_EXERCISE DESCRIPTION_.
Among the entries below, extract exactly the lines that run from the one with "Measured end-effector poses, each" through the one with "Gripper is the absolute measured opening", both ends included.

= Beginning of Section =

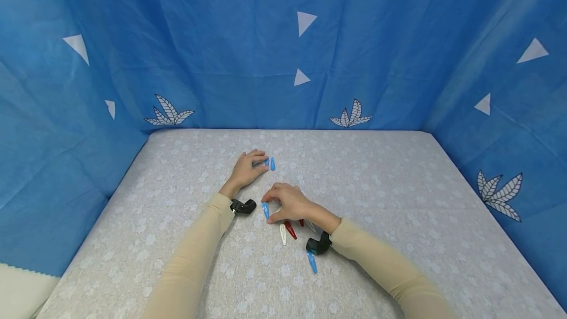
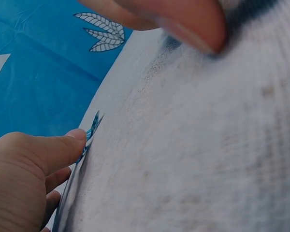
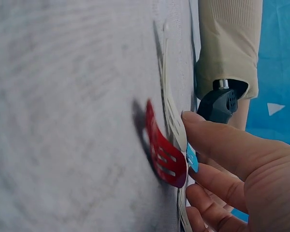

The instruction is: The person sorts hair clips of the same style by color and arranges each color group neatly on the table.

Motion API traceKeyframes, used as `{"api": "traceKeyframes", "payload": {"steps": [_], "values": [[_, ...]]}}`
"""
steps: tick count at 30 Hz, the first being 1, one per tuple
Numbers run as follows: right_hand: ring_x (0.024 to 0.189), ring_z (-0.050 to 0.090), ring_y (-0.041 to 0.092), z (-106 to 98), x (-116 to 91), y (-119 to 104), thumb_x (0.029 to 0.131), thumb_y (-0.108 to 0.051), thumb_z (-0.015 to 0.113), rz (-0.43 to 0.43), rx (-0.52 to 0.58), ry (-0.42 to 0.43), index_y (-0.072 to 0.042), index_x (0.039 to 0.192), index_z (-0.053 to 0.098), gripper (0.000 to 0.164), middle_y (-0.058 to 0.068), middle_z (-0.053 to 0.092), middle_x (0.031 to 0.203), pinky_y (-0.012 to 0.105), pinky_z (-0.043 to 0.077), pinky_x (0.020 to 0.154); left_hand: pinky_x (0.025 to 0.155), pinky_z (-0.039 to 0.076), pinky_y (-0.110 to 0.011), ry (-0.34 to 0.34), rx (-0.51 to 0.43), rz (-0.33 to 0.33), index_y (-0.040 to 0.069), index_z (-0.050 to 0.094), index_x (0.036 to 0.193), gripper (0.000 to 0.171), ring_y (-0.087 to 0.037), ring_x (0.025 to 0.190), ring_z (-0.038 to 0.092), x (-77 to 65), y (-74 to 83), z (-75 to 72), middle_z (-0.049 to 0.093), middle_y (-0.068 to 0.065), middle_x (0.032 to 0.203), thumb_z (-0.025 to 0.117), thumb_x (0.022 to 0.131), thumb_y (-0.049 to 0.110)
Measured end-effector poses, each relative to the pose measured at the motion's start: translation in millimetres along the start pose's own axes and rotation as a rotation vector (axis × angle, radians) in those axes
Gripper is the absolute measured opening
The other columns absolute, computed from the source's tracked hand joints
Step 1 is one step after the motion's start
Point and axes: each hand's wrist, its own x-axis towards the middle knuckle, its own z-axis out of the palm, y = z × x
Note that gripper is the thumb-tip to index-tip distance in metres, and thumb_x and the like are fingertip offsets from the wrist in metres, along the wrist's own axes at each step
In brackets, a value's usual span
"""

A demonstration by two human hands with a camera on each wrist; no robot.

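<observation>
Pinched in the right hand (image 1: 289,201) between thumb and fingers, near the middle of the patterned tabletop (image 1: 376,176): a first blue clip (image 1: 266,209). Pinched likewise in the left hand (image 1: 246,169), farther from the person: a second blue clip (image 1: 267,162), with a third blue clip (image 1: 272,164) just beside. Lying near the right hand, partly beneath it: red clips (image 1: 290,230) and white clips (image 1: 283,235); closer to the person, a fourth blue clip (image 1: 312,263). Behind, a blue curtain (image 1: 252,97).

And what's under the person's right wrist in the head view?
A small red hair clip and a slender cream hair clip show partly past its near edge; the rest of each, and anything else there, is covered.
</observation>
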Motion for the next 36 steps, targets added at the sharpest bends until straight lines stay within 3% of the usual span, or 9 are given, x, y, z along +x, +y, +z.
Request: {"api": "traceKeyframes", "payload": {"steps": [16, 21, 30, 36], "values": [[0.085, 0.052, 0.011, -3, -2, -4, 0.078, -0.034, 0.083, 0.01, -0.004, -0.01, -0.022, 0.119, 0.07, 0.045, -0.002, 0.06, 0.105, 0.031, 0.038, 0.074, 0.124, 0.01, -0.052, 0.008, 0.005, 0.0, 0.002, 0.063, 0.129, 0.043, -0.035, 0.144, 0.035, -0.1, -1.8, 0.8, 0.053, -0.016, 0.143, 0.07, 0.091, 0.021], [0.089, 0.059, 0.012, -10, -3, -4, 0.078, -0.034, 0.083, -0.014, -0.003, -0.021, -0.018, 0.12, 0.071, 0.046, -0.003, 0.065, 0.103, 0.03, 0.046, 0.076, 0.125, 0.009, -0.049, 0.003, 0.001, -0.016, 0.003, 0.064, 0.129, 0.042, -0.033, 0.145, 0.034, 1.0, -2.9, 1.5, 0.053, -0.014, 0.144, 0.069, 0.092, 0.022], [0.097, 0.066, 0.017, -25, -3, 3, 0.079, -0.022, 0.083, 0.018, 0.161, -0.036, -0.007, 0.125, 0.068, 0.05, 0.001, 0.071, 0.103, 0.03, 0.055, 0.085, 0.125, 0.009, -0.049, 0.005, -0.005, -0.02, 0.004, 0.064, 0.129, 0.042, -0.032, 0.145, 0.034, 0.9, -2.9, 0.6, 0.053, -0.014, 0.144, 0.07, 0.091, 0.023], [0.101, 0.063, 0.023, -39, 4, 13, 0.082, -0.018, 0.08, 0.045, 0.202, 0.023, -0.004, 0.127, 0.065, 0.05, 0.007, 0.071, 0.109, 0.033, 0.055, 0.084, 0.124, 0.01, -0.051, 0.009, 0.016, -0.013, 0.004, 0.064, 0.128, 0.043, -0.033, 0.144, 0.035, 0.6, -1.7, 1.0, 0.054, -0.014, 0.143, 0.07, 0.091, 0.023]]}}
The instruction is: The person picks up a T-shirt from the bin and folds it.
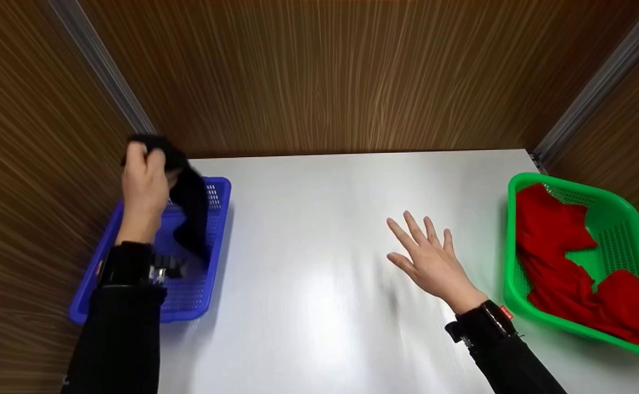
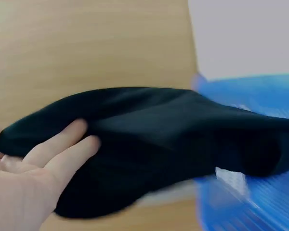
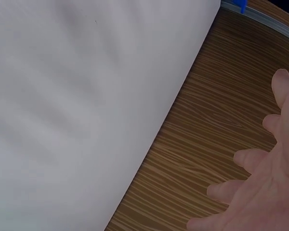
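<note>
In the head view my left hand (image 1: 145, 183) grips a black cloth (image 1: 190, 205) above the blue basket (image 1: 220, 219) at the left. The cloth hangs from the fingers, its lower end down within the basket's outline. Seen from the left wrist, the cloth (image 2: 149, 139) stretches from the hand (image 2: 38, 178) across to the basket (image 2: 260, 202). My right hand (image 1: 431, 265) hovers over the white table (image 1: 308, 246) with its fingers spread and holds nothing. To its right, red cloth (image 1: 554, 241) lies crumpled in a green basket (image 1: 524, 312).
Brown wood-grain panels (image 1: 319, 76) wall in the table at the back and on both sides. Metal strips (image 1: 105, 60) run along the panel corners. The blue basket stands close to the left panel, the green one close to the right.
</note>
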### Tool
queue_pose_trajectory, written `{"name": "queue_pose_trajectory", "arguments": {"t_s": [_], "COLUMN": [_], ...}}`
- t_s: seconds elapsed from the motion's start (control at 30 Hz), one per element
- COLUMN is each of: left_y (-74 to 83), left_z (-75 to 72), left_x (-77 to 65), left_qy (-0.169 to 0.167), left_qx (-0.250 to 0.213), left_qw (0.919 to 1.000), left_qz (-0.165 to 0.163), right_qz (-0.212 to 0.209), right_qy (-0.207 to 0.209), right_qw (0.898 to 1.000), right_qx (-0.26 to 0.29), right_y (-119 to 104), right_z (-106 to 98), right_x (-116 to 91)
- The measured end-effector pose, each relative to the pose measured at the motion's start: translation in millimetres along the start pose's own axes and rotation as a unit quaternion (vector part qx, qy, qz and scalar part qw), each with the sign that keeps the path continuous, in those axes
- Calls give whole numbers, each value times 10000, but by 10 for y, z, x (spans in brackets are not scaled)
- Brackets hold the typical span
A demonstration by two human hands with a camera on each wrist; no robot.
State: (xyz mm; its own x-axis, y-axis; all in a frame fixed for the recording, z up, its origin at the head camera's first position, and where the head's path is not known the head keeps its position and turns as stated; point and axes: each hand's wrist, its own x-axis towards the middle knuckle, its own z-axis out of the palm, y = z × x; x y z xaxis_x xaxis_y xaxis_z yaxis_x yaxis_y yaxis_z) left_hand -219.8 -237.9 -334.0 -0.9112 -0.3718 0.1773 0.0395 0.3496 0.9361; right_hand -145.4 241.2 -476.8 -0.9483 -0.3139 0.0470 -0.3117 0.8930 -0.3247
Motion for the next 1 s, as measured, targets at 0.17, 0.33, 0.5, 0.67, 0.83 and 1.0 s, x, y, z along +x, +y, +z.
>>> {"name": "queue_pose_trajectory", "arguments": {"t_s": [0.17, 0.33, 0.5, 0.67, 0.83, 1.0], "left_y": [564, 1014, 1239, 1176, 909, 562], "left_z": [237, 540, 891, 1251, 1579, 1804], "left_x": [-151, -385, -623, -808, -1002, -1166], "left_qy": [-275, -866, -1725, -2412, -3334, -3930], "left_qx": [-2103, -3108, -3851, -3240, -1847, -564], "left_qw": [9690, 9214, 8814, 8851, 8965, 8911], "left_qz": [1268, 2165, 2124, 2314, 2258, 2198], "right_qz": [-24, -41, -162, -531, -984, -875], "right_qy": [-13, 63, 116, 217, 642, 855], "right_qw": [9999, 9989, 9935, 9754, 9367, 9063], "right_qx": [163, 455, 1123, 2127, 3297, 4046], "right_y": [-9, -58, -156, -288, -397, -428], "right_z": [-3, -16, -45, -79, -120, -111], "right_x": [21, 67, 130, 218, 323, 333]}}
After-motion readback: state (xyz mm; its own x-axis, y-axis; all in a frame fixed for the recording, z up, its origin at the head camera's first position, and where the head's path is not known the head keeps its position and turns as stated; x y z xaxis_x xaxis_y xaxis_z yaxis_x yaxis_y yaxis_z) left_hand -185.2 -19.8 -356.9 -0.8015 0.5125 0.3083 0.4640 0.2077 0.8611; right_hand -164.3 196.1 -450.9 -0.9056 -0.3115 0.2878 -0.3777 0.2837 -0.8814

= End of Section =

_SOLVED PROBLEM_.
Measured end-effector poses, each relative to the pose measured at the motion's start: translation in millimetres along the start pose's own axes and rotation as a rotation vector (axis × angle, radians) in those axes
Gripper is the absolute measured opening

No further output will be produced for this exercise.